Exercise aim:
Would you give the data below back exactly as it reads?

Data excerpt:
.....

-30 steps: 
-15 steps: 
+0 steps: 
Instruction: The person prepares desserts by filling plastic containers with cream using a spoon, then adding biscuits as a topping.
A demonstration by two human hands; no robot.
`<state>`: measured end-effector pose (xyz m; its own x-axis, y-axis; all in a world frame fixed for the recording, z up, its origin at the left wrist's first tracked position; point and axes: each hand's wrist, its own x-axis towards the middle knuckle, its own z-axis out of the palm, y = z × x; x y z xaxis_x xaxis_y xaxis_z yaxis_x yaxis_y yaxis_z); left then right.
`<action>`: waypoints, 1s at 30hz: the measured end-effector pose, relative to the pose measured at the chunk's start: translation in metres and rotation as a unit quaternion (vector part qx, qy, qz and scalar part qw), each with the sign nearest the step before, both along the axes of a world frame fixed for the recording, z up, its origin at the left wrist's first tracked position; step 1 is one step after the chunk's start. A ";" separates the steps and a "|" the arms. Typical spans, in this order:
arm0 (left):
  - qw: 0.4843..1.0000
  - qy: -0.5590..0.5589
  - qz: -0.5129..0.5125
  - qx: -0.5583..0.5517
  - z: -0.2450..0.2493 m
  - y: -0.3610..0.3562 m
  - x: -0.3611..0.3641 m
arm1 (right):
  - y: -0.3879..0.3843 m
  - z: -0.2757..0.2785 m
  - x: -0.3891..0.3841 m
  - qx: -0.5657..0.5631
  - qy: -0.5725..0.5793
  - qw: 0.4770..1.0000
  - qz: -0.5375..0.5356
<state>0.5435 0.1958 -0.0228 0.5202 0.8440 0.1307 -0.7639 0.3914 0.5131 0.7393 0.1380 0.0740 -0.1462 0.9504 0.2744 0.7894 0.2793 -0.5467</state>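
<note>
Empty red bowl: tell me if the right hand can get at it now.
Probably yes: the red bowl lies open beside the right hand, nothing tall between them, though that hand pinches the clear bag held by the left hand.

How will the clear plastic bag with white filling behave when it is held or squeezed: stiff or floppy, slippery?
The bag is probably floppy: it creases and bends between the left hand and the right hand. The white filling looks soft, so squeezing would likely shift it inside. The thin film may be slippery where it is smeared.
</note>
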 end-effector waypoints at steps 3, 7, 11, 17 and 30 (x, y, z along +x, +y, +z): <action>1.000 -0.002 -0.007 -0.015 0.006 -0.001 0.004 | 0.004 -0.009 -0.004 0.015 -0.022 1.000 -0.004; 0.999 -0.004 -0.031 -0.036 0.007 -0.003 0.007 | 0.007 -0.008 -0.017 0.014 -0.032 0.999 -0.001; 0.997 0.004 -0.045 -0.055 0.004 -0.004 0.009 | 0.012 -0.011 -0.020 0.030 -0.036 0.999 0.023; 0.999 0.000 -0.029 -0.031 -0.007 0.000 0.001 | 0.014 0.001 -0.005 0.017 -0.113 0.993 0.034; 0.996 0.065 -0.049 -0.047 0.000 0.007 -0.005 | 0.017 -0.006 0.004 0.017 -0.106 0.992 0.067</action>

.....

Response to the exercise:
-30 steps: 
-15 steps: 
+0 steps: 
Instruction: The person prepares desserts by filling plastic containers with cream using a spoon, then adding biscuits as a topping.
A demonstration by two human hands; no robot.
`<state>`: measured end-effector pose (xyz m; its own x-axis, y-axis; all in a world frame fixed for the recording, z up, its origin at the left wrist's first tracked position; point and axes: each hand's wrist, its own x-axis towards the middle knuckle, its own z-axis out of the palm, y = z × x; x y z xaxis_x xaxis_y xaxis_z yaxis_x yaxis_y yaxis_z); left then right.
`<action>`: waypoints, 1s at 30hz: the measured end-effector pose, relative to the pose measured at the chunk's start: translation in metres and rotation as a unit quaternion (vector part qx, qy, qz and scalar part qw), each with the sign nearest the step before, both along the axes of a world frame fixed for the recording, z up, its origin at the left wrist's first tracked position; step 1 is one step after the chunk's start. A ";" separates the steps and a "|" the arms. Typical spans, in this order:
arm0 (left):
  - qw: 0.4843..1.0000
  - qy: -0.5590..0.5589
  - qz: -0.5129..0.5125
  - qx: -0.5583..0.5517
  - z: -0.2450..0.2493 m
  - y: -0.3610..0.3562 m
  - x: -0.3611..0.3641 m
arm1 (right):
  - y: -0.3879..0.3843 m
  - z: -0.2757..0.2785 m
  - x: -0.3891..0.3841 m
  - qx: -0.5657..0.5631
  - qy: -0.5725..0.5793
  - qw: 0.4770..1.0000
  - qz: -0.5375..0.5356
<state>0.5435 0.1958 -0.0228 0.5202 0.8440 0.1307 -0.7639 0.3914 0.5131 0.7393 0.1380 0.0740 -0.1462 0.9504 0.2744 0.7894 0.2793 -0.5467</state>
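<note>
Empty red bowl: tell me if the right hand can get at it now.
Probably yes: the red bowl lies open beside the right hand, nothing tall between them, though that hand pinches the clear bag held by the left hand.

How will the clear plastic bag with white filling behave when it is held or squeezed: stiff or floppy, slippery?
The bag is probably floppy: it creases and bends between the left hand and the right hand. The white filling looks soft, so squeezing would likely shift it inside. The thin film may be slippery where it is smeared.
</note>
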 end-effector waypoints at steps 3, 7, 11, 17 and 30 (x, y, z along +x, +y, +z): <action>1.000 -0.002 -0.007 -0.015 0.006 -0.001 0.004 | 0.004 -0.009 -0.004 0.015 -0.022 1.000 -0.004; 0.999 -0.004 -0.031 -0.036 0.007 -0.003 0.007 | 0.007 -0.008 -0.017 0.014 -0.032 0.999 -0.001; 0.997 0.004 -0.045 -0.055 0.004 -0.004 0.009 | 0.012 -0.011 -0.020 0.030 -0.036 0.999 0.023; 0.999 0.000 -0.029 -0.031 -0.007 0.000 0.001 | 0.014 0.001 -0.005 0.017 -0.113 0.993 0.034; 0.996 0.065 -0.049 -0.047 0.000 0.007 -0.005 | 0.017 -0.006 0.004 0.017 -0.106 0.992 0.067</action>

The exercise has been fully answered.